Giovanni Nucera, e da altri consiglieri approvato dal Consiglio regionale nella
seduta del 9 ottobre scorso.
Nel
documento si sollecita “una soluzione della vertenza in funzione – è scritto –
della salvaguardia del lavoro e della garanzia dei Livelli Essenziali di Assistenza;
che vengano superate le contraddizioni e le dicotomie dentro cui si muovono
scelte aziendali in cui il lavoro è ostaggio di logiche complesse che vanno
ricondotte, invece, alla valorizzazione del lavoro in ogni sua forma”.
L’ordine
del giorno nel censurare “il colpo pesante” della decisione, “che si aggiunge –
è sottolineato – alla già drammatica situazione del lavoro in Calabria, chiaro
segnale di quanto nella sanità gravano
contraddizioni antiche e recenti che scaricano sul lavoro il perso del
risanamento e dei vincoli normativi, evidenzia che nel “verbale di intenti
sottoscritto tra le organizzazioni sindacali e le amministrazioni si assumeva
l’impegno “a cercare ogni possibile soluzione per salvaguardare i rapporti di
lavoro; si prendeva atto della necessità, formalizzata dal Direttore generale
dell’Asp di Cosenza di dover garantire i Livelli Essenziali di Assistenza, e
per questo si chiedeva “l’autorizzazione alla proroga dei contratti sino al
31.12.2012, nelle more della definizione delle procedure di gara per
l’esternalizzazione dei servizi, attualmente sospesa per la riorganizzazione
aziendale. L’accordo garantiva l’impegno ad avviare “a breve, incontri della
Dirigenza e del Comparto delle Organizzazioni sindacali per affrontare anche i
temi del precariato sanitario da portare all’attenzione del Commissario ad acta
e del Subcommissario. Ma mentre il Direttore Generale dell’Azienda Ospedaliera
dell’Annunziata di Cosenza annunciava a mezzo stampa la sua intenzione di
prorogare altri contratti nella consapevolezza di dover dare garanzia al
diritto di cura, il Direttore Generale dell’Asp di Cosenza ha ritenuto, invece,
di non procedere alla proroga del contratto con “Obiettivo Lavoro, per non
incorrere nelle sanzioni di legge.
Nel
documento, i firmatari, hanno evidenziato, quindi, “le palesi ed evidenti
contraddittorietà che emergono dalla vertenza dei 41 lavoratori precari. Essi,
infatti, sembrano essere quelli che, nonostante abbiamo prodotto un enorme
risparmio in termini di costi e garantito efficienza, oggi si sottrae lo status
per essere salvaguardati all’interno dell’intero bacino composto da oltre
duemila dipendenti precari del Sistema Sanitario Regionale.
“Se
l’obiettivo del Piano di rientri è il risanamento – proseguono i consiglieri firmatari
dell’Ordine del giorno – la ricerca dell’equilibrio finanziario e
l’organizzazione dei servizi finalizzata alla garanzia dei Livelli Essenziali
di Assistenza (LEA), occorrerà rendere palese nella scala gerarchica degli
obiettivi che la garanzia dei LEA è superata dai vincoli sul lavoro”.

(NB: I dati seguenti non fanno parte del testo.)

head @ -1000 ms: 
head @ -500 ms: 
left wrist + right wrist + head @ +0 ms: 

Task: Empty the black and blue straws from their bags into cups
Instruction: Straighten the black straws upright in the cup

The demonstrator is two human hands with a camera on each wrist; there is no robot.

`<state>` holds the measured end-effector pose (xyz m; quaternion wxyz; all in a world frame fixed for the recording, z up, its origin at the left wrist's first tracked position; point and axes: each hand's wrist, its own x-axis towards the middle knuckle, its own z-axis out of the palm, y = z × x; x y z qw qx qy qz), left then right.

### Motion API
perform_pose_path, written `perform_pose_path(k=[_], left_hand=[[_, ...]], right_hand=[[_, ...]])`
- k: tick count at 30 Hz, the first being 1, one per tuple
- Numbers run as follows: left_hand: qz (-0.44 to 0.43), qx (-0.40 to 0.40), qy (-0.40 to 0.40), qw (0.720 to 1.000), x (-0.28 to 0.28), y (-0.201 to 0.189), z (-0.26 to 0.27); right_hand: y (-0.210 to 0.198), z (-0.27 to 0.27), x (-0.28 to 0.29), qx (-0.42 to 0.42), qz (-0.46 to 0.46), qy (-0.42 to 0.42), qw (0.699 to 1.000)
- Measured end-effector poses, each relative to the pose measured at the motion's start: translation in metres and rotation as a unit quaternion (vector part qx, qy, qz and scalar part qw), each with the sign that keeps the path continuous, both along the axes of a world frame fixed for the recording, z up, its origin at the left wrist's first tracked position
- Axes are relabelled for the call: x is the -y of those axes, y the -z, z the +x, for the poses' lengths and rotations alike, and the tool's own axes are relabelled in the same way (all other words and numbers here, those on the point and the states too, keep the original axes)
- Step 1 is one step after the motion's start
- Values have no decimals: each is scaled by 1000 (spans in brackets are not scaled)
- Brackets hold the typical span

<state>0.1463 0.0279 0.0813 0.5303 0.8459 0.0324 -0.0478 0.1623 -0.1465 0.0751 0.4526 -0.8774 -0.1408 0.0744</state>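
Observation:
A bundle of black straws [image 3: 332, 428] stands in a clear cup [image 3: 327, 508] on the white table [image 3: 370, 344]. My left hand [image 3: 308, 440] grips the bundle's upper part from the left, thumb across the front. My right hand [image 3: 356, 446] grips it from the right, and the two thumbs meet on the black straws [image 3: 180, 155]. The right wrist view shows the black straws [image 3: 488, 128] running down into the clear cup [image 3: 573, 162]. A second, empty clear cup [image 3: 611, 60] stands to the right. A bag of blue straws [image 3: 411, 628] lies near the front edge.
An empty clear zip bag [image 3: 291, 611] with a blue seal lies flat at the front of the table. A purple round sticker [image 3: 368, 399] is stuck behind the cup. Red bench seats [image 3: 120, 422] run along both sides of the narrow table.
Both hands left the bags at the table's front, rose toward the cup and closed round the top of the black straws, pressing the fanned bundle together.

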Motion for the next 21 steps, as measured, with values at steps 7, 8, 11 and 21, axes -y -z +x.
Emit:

“Una decisione del genere – concludono i firmatari nell’Ordine del
Giorno approvato dal Consiglio regionale – se confermata, aprirebbe un grave
vulnus non sotto il profilo della difesa dei diritti dei lavoratori, ma anche
sotto quello della garanzia del diritto alla salute dei cittadini residenti
nell’ambito del circondario dell’Azienda sanitaria di Cosenza”. A conferma di
ciò, nell’Odg viene segnalato il caso di un giovane di Lungo, “costretto a
letto da una rara patologia clinica serenamente e dignitosamente affrontata
solo grazie ai servizi assicurati dal contingente di personale ausiliario che
lo segue quotidianamente, e del quale fanno parte proprio alcuni dei 41
lavoratori a rischio, che attorno a lui hanno stretto, nei fatti, un cordone
salvavita che lo ha spinto ad affrontare con determinazione e fiducia la
malattia proponendolo come modello da seguire per quanti, pure nelle
difficoltà, non cessano di amare la vita e di combattere per essa”.